> EXERCISE
Please copy out the listing below in full and exactly.

-- MATERIAL PROVIDED follows --

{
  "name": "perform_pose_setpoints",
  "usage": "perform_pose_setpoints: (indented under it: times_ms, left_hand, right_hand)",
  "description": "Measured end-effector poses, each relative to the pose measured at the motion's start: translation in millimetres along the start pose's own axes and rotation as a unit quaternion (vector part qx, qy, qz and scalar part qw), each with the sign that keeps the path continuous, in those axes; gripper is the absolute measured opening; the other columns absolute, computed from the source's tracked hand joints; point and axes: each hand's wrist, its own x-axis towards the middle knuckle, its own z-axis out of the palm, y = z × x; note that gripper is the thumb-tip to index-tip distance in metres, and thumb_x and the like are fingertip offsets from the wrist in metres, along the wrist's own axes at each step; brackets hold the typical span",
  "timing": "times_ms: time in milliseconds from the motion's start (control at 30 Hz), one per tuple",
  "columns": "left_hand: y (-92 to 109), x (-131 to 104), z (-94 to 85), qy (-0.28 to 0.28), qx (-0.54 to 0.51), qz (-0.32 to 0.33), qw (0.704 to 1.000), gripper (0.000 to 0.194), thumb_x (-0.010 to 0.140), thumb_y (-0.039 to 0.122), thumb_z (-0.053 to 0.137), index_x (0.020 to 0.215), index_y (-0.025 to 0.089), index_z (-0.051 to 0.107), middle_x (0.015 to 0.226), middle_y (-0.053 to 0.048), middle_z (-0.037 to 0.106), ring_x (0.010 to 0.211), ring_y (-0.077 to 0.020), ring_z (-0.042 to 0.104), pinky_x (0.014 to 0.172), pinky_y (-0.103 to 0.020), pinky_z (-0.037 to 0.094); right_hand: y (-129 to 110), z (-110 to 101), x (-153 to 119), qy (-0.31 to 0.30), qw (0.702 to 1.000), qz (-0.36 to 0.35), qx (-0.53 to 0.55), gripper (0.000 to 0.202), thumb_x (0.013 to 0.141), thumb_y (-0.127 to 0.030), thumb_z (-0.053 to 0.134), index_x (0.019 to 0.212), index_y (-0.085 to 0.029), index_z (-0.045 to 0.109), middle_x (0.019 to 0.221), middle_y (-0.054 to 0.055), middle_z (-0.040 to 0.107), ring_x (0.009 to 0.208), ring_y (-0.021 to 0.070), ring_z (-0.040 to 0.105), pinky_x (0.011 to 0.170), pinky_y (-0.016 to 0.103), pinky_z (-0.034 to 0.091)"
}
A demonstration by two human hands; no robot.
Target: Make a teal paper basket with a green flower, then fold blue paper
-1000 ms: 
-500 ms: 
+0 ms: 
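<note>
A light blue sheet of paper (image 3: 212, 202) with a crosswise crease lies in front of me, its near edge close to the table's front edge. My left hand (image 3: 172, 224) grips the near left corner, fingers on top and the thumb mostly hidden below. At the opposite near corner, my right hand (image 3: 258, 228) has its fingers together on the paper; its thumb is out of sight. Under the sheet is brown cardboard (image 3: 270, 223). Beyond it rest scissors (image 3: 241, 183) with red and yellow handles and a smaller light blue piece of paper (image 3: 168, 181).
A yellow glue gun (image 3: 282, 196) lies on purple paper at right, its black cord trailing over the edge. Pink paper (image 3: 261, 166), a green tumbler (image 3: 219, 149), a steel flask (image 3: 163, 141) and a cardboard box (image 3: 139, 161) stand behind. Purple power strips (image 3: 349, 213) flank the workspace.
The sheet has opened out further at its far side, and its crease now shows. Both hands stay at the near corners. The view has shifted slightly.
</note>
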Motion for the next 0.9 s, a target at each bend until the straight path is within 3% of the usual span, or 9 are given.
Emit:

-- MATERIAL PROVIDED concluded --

> EXPECTED ANSWER
{
  "name": "perform_pose_setpoints",
  "usage": "perform_pose_setpoints: (indented under it: times_ms, left_hand, right_hand)",
  "description": "Measured end-effector poses, each relative to the pose measured at the motion's start: translation in millimetres along the start pose's own axes and rotation as a unit quaternion (vector part qx, qy, qz and scalar part qw), each with the sign that keeps the path continuous, in those axes; gripper is the absolute measured opening; the other columns absolute, computed from the source's tracked hand joints; point and axes: each hand's wrist, its own x-axis towards the middle knuckle, its own z-axis out of the palm, y = z × x; note that gripper is the thumb-tip to index-tip distance in metres, and thumb_x and the like are fingertip offsets from the wrist in metres, along the wrist's own axes at each step; brackets hold the typical span",
  "timing": "times_ms: time in milliseconds from the motion's start (control at 30 Hz), one per tuple",
  "columns": "left_hand: y (-92 to 109), x (-131 to 104), z (-94 to 85), qy (-0.28 to 0.28), qx (-0.54 to 0.51), qz (-0.32 to 0.33), qw (0.704 to 1.000), gripper (0.000 to 0.194), thumb_x (-0.010 to 0.140), thumb_y (-0.039 to 0.122), thumb_z (-0.053 to 0.137), index_x (0.020 to 0.215), index_y (-0.025 to 0.089), index_z (-0.051 to 0.107), middle_x (0.015 to 0.226), middle_y (-0.053 to 0.048), middle_z (-0.037 to 0.106), ring_x (0.010 to 0.211), ring_y (-0.077 to 0.020), ring_z (-0.042 to 0.104), pinky_x (0.014 to 0.172), pinky_y (-0.103 to 0.020), pinky_z (-0.037 to 0.094); right_hand: y (-129 to 110), z (-110 to 101), x (-153 to 119), qy (-0.31 to 0.30), qw (0.702 to 1.000), qz (-0.36 to 0.35), qx (-0.53 to 0.55), gripper (0.000 to 0.202), thumb_x (0.013 to 0.141), thumb_y (-0.127 to 0.030), thumb_z (-0.053 to 0.134), index_x (0.019 to 0.212), index_y (-0.085 to 0.029), index_z (-0.045 to 0.109), middle_x (0.019 to 0.221), middle_y (-0.054 to 0.055), middle_z (-0.040 to 0.107), ring_x (0.009 to 0.208), ring_y (-0.021 to 0.070), ring_z (-0.040 to 0.105), pinky_x (0.011 to 0.170), pinky_y (-0.016 to 0.103), pinky_z (-0.034 to 0.091)"
}
A demonstration by two human hands; no robot.
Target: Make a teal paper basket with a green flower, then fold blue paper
-1000 ms: 
-500 ms: 
+0 ms: 
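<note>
A light blue sheet of paper (image 3: 212, 202) with a crosswise crease lies in front of me, its near edge close to the table's front edge. My left hand (image 3: 172, 224) grips the near left corner, fingers on top and the thumb mostly hidden below. At the opposite near corner, my right hand (image 3: 258, 228) has its fingers together on the paper; its thumb is out of sight. Under the sheet is brown cardboard (image 3: 270, 223). Beyond it rest scissors (image 3: 241, 183) with red and yellow handles and a smaller light blue piece of paper (image 3: 168, 181).
A yellow glue gun (image 3: 282, 196) lies on purple paper at right, its black cord trailing over the edge. Pink paper (image 3: 261, 166), a green tumbler (image 3: 219, 149), a steel flask (image 3: 163, 141) and a cardboard box (image 3: 139, 161) stand behind. Purple power strips (image 3: 349, 213) flank the workspace.
The sheet has opened out further at its far side, and its crease now shows. Both hands stay at the near corners. The view has shifted slightly.
</note>
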Motion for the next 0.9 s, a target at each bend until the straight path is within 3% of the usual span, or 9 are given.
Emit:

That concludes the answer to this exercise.